=== ACTION ITEM ===
List each line of the data that holds the string "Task".

START LISTED ENTRIES

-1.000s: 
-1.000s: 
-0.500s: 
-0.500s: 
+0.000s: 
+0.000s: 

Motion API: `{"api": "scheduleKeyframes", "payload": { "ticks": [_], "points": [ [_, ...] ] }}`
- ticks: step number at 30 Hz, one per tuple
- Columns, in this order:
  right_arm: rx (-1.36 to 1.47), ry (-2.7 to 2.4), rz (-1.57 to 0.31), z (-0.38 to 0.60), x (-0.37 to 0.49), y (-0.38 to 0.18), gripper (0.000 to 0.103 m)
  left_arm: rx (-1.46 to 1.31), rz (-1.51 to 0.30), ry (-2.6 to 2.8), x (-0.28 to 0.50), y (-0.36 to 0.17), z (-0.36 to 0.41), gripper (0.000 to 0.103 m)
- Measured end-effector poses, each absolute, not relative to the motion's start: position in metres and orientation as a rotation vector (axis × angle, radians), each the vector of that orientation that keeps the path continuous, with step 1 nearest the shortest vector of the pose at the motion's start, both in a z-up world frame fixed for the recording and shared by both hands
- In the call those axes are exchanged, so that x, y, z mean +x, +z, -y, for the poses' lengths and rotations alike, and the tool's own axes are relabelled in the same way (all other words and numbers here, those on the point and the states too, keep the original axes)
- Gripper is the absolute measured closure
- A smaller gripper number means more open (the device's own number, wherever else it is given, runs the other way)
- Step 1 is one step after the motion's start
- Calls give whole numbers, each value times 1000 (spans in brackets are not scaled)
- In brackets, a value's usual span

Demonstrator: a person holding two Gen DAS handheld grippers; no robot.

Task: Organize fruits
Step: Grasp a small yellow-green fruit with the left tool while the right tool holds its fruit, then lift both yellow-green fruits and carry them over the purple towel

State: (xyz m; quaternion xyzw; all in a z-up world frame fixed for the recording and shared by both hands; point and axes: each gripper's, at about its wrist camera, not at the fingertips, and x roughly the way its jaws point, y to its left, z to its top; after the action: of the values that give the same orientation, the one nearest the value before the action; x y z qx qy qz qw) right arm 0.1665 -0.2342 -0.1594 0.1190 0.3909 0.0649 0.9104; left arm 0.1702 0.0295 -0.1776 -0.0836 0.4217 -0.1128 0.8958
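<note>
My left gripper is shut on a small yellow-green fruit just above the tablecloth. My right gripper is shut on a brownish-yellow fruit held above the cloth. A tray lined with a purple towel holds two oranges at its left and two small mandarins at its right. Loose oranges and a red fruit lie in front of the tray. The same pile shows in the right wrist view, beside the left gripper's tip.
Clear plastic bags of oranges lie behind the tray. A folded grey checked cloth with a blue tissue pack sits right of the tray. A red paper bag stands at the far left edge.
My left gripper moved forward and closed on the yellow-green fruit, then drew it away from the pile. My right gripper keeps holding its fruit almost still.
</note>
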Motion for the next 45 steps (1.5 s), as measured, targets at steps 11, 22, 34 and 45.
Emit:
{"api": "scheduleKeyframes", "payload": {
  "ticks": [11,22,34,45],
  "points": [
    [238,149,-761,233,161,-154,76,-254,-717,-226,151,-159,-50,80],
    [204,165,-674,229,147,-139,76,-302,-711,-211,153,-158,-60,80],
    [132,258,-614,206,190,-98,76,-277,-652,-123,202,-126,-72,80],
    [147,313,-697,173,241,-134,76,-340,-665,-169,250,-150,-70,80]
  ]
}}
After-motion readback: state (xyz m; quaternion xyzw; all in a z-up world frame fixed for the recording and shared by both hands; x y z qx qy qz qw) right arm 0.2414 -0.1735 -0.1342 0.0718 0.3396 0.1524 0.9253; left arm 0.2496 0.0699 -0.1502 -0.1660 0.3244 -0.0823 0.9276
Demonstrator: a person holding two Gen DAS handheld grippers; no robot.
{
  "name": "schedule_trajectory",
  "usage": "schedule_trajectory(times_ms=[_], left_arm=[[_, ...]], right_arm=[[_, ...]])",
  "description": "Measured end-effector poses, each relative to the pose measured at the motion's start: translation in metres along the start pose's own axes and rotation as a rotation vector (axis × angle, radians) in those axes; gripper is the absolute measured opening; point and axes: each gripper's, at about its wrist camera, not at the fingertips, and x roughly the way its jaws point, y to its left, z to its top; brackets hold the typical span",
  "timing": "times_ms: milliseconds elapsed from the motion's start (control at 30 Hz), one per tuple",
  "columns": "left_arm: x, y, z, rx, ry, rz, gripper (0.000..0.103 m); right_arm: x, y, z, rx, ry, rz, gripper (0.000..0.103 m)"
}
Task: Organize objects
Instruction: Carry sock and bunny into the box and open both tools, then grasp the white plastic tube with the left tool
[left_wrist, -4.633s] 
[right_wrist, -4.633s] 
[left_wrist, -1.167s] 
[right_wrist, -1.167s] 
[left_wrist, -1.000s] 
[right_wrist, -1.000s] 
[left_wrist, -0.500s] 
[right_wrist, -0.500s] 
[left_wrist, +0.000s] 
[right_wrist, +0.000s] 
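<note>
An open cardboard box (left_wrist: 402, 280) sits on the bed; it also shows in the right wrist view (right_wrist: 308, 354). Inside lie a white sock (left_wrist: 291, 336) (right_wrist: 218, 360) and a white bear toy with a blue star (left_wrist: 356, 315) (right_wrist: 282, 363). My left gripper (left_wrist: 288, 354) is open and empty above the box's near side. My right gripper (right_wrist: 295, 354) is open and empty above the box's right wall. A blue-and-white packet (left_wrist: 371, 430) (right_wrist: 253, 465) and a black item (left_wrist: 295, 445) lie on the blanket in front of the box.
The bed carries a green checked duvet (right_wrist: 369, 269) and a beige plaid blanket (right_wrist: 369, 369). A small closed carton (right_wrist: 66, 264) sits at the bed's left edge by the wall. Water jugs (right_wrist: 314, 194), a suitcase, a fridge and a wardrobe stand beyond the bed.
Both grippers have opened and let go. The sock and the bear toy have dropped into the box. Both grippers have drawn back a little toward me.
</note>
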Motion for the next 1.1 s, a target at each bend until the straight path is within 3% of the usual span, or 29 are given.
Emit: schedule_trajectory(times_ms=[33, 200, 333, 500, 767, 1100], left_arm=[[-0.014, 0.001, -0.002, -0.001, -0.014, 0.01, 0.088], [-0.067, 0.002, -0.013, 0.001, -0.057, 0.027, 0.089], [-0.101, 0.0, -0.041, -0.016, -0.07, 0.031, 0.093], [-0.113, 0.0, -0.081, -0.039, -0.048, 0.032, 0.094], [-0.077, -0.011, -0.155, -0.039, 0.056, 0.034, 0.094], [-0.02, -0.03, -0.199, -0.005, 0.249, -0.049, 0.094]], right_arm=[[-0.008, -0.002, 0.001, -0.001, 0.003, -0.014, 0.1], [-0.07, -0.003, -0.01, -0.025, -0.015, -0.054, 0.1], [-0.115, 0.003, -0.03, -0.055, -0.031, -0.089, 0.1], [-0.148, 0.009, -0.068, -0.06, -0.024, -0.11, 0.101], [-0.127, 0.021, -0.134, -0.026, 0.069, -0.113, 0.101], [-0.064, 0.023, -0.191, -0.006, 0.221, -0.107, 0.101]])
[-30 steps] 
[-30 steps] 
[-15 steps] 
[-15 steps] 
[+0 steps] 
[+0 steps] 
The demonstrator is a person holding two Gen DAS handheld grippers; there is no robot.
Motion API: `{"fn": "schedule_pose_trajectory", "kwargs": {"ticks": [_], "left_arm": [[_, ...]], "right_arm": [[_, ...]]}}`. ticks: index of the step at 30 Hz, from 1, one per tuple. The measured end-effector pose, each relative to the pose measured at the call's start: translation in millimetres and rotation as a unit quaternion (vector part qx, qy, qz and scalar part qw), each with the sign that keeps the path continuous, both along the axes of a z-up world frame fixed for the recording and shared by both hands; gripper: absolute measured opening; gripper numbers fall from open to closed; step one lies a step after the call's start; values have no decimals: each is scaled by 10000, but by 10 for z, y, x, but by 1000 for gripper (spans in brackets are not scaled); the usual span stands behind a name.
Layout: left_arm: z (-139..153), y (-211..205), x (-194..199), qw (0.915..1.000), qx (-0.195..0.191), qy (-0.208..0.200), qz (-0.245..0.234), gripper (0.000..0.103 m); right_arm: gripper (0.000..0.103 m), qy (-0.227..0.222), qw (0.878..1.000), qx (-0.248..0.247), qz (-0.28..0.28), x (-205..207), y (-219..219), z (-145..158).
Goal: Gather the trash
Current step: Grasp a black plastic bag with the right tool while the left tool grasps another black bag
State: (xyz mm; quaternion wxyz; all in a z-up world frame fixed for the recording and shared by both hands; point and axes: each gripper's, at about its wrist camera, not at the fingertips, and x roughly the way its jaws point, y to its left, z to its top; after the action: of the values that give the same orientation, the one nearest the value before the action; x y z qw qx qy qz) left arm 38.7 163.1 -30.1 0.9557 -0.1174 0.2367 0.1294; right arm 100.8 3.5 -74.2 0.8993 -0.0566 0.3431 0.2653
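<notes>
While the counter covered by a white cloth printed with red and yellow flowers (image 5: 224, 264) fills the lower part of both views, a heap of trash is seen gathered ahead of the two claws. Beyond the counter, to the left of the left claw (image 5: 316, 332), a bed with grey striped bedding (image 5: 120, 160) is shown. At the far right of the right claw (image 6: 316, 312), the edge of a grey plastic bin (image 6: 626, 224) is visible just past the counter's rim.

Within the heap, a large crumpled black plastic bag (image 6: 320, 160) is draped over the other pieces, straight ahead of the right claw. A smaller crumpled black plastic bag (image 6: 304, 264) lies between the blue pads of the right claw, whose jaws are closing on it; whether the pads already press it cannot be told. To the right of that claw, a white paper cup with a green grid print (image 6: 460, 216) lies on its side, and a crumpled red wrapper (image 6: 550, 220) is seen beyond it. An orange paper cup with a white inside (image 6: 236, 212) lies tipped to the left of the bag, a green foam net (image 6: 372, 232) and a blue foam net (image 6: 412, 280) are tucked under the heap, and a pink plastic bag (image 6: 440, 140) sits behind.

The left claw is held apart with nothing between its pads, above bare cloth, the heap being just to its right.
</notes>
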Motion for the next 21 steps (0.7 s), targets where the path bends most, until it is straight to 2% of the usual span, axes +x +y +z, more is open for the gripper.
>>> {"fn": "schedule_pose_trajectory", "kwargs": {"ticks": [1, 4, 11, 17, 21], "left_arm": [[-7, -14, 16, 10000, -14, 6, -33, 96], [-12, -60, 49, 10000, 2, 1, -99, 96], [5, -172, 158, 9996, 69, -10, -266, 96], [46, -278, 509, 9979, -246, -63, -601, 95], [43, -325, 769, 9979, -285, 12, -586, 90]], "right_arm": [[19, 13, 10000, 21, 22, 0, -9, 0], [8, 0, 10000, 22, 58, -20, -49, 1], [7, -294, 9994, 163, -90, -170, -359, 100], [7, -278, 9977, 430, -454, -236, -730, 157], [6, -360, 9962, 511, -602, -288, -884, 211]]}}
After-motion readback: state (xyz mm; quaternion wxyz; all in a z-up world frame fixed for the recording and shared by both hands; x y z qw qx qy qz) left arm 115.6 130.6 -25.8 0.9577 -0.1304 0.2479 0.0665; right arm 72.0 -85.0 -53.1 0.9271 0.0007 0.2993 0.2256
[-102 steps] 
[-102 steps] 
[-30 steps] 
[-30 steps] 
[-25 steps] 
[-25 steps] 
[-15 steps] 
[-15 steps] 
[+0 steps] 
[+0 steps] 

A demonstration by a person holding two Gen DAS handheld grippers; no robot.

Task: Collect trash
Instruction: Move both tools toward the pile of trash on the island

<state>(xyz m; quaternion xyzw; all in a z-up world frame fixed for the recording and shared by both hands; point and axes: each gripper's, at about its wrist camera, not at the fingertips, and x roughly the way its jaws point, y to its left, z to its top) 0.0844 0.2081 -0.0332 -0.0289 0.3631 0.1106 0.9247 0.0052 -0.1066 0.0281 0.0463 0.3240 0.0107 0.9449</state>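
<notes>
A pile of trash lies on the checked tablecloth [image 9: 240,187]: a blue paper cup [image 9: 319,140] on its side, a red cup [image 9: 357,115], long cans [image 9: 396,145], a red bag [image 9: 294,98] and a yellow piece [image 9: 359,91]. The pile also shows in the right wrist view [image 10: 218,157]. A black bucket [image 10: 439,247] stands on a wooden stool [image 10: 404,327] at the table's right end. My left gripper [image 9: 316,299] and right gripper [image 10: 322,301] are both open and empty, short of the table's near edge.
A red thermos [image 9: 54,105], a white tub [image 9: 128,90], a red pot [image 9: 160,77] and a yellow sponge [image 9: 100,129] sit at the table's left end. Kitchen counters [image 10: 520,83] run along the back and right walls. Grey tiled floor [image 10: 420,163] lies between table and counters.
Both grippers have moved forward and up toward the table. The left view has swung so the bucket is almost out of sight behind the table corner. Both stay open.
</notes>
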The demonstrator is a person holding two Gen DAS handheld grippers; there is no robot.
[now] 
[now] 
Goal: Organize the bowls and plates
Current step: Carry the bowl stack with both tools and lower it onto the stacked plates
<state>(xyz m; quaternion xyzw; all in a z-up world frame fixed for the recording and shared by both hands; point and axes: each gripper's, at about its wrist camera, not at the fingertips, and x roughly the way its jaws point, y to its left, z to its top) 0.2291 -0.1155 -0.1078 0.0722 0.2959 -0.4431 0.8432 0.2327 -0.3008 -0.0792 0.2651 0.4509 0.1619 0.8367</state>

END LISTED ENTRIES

=== REPLY ===
Task: Organize fruits
Task: Organize objects
Task: Collect trash

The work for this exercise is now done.